(Data extracted from a collection)
========================================================================

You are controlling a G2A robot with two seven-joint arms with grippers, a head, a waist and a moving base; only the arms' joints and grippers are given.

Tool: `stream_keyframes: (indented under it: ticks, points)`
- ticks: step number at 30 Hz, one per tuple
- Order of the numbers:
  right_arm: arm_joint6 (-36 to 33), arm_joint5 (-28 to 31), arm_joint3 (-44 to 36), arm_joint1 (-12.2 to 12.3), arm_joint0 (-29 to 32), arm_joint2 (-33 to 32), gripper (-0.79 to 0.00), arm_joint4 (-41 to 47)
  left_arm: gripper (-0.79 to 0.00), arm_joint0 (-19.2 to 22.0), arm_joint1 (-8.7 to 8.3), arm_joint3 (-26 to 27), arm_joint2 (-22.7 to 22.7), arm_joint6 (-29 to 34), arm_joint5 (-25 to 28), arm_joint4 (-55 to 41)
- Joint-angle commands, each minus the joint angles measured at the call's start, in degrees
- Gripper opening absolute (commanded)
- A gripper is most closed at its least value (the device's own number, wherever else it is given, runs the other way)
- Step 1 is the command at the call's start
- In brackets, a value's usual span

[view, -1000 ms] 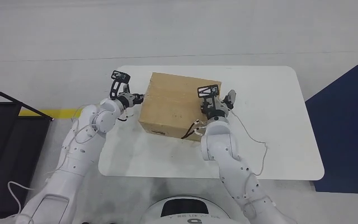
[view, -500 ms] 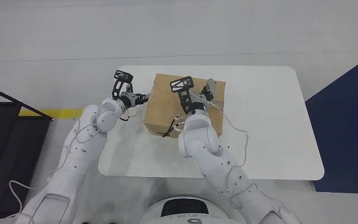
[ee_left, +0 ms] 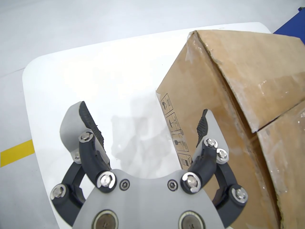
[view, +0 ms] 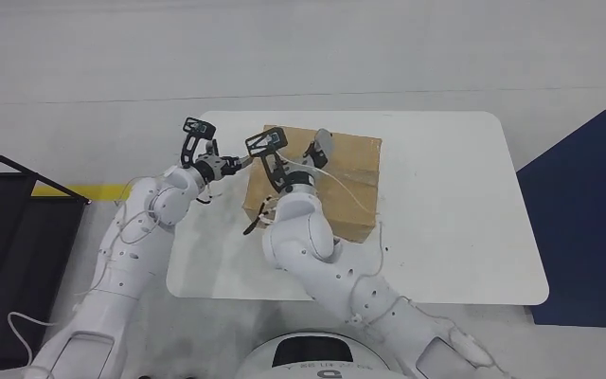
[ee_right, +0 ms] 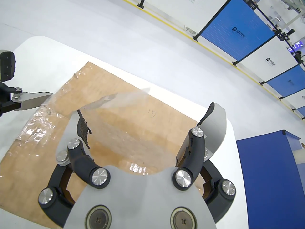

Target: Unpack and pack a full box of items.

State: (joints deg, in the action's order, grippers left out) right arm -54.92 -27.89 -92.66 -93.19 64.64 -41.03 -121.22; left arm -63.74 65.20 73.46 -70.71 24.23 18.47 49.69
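A shut cardboard box (view: 341,180) with clear tape over its top stands on the white table (view: 454,208). My left gripper (view: 216,152) is open at the box's far left corner. In the left wrist view one of its fingers (ee_left: 208,125) lies against the box's side wall (ee_left: 190,101), with the left gripper (ee_left: 143,111) otherwise over bare table. My right gripper (view: 294,147) hovers open above the left part of the box top. In the right wrist view the right gripper (ee_right: 146,113) is above the taped box top (ee_right: 133,129), where a loose tape strip (ee_right: 119,98) sticks up.
Bare table lies right of the box and in front of it. A blue partition (view: 578,218) stands off the table's right edge and a black frame (view: 24,218) off its left. A yellow floor line (view: 85,189) runs on the left.
My right arm has swung left across the box top, from its right side to its left part. The box has shifted slightly right. My left gripper has stayed at the box's left corner.
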Motion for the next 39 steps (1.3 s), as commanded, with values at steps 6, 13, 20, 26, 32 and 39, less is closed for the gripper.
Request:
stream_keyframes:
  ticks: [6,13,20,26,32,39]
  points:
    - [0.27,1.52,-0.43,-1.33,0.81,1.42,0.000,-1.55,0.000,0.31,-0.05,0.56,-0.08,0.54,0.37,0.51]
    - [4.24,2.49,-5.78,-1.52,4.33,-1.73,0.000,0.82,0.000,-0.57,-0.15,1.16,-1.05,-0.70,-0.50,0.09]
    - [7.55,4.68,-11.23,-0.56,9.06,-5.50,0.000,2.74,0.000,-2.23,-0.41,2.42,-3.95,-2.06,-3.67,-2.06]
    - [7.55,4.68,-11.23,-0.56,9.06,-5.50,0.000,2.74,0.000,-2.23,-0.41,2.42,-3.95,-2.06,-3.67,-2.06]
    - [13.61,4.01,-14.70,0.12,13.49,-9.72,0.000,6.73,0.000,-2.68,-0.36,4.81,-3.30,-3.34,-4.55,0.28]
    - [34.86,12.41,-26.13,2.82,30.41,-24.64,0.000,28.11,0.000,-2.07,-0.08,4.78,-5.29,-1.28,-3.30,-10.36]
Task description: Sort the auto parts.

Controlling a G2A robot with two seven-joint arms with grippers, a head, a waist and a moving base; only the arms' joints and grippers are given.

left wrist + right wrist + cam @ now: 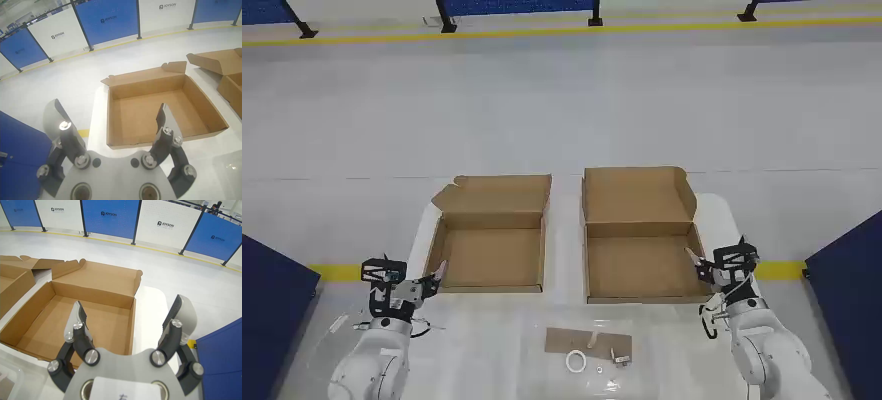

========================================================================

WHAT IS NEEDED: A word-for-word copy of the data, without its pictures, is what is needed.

EXERCISE OUTPUT:
You are controlling a G2A robot with two seven-joint arms with grippers, a head, a waist and a moving base; only the arms' joints and grippers are given.

Tool: `stream_keyframes: (indented under it: ticks, points)`
- ticks: step number at 30 Hz, one per tuple
- Order of the numbers:
  right_arm: arm_joint6 (-36 to 33), arm_joint5 (-28 to 31), arm_joint3 (-44 to 36), arm_joint1 (-12.2 to 12.3), arm_joint0 (-29 to 32), arm_joint2 (-33 to 32), gripper (-0.79 to 0.00), arm_joint4 (-41 to 47)
  left_arm: gripper (-0.79 to 0.00), arm_joint0 (-19.2 to 22.0), arm_joint1 (-8.7 to 8.3), arm_joint3 (-26 to 27), arm_joint2 (-22.7 to 22.7), arm_joint6 (-29 to 34), arm_joint5 (-25 to 28), arm_joint4 (-55 to 41)
- Joint-angle commands, each minus the joint angles measured at the call's start, in degrees
- Gripper opening absolute (commanded)
- A gripper is most closed at its least value (the device's own number, wherever else it is given, runs the other way)
- Step 1 is the command at the call's start
- In brackets, a value's usual span

[view, -1000 ms] 
[view, -500 ms] 
[ee_left, +0 ms] 
[view, +0 ms] 
[ee_right, +0 ms] 

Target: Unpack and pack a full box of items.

State: (joints deg, in the action's order, grippers left out) right arm -54.92 -27.89 -92.66 -93.19 64.64 -41.03 -121.22; left arm -63.74 65.20 73.46 -70.71 24.23 18.47 49.69
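A shut cardboard box (view: 341,180) with clear tape over its top stands on the white table (view: 454,208). My left gripper (view: 216,152) is open at the box's far left corner. In the left wrist view one of its fingers (ee_left: 208,125) lies against the box's side wall (ee_left: 190,101), with the left gripper (ee_left: 143,111) otherwise over bare table. My right gripper (view: 294,147) hovers open above the left part of the box top. In the right wrist view the right gripper (ee_right: 146,113) is above the taped box top (ee_right: 133,129), where a loose tape strip (ee_right: 119,98) sticks up.
Bare table lies right of the box and in front of it. A blue partition (view: 578,218) stands off the table's right edge and a black frame (view: 24,218) off its left. A yellow floor line (view: 85,189) runs on the left.
My right arm has swung left across the box top, from its right side to its left part. The box has shifted slightly right. My left gripper has stayed at the box's left corner.
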Motion for the next 39 steps (1.3 s), as commanded, with values at steps 6, 13, 20, 26, 32 and 39, less is closed for the gripper.
Request:
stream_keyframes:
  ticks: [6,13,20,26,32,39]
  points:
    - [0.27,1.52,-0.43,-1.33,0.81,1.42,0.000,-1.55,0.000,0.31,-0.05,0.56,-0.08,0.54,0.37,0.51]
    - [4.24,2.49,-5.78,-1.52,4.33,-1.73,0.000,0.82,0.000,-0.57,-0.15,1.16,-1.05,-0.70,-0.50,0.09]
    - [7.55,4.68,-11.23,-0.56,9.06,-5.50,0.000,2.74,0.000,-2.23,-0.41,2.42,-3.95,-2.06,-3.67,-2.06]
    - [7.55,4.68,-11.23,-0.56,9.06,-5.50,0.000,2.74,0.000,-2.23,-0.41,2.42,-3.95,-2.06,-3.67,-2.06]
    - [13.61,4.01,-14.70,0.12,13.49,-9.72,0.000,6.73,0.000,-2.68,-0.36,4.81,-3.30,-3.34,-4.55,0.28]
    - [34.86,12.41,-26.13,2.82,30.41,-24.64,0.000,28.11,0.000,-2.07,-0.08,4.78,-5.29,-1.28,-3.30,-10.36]
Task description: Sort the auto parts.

Controlling a G2A robot with two seven-joint arms with grippers, a head, a waist and a moving base; only the arms' joints and grippers are given.

left wrist + right wrist + cam @ now: 

The exercise has been completed in full.